In general, the wife is exactly the character who is the client of family therapy in this situation. Suppose the wife brings the alcoholic out of the binge, then the period of family life begins, when he promises, when he repents, the spouses reconcile until he drinks again. When he was drunk, they communicated very emotionally: conflicts, fights. When he is sober, they are engaged in family affairs, but there we see a different emotional pattern: they do not have close, emotionally intense interaction. And vice versa, when he goes into his drunken phase, they have an emotionally close, but very negative interaction, and it is not the alcoholic who stabilizes this situation, but his co-dependent spouse.

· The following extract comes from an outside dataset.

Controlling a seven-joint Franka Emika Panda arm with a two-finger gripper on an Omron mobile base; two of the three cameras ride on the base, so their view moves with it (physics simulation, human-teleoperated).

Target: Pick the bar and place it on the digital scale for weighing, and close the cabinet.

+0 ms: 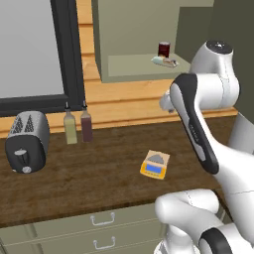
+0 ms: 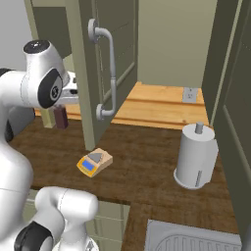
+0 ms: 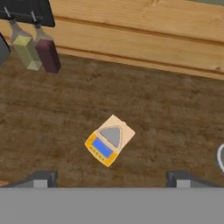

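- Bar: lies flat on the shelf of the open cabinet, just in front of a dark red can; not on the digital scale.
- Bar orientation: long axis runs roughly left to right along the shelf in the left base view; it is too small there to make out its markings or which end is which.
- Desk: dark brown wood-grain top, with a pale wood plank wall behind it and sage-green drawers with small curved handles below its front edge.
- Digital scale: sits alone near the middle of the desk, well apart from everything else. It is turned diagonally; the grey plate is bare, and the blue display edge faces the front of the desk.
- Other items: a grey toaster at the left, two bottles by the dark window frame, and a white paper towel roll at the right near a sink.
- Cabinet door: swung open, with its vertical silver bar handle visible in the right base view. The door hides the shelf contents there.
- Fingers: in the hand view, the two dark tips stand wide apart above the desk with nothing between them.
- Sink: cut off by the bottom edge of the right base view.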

There are two tasks of working with an alcoholic family: the first is working with codependency. Usually a codependent person has the illusion that he can change the other, heal him, persuade him not to drink. This idea must be destroyed absolutely, the codependent person must stop being so, and this happens when he leaves the alcoholic to his fate. This is a pretty scary choice, because an alcoholic is a person between life and death. A strong alcoholic can die of delirium tremens, he can be beaten, robbed. So the companion of an alcoholic is a person who must let go of this situation, which is completely unnatural and very difficult. The second thing we are trying to do in such a family is to remove the phase at the level of communication. The communication that is specific to one phase and to another phase must be reversed. It is very difficult to work with an alcoholic family alone, unaccompanied by a group of Alcoholics Anonymous or a narcologist. Any addiction does not stop, we cannot cure an alcoholic. Considering the structure of his body and metabolism, an alcoholic in a sense is forever.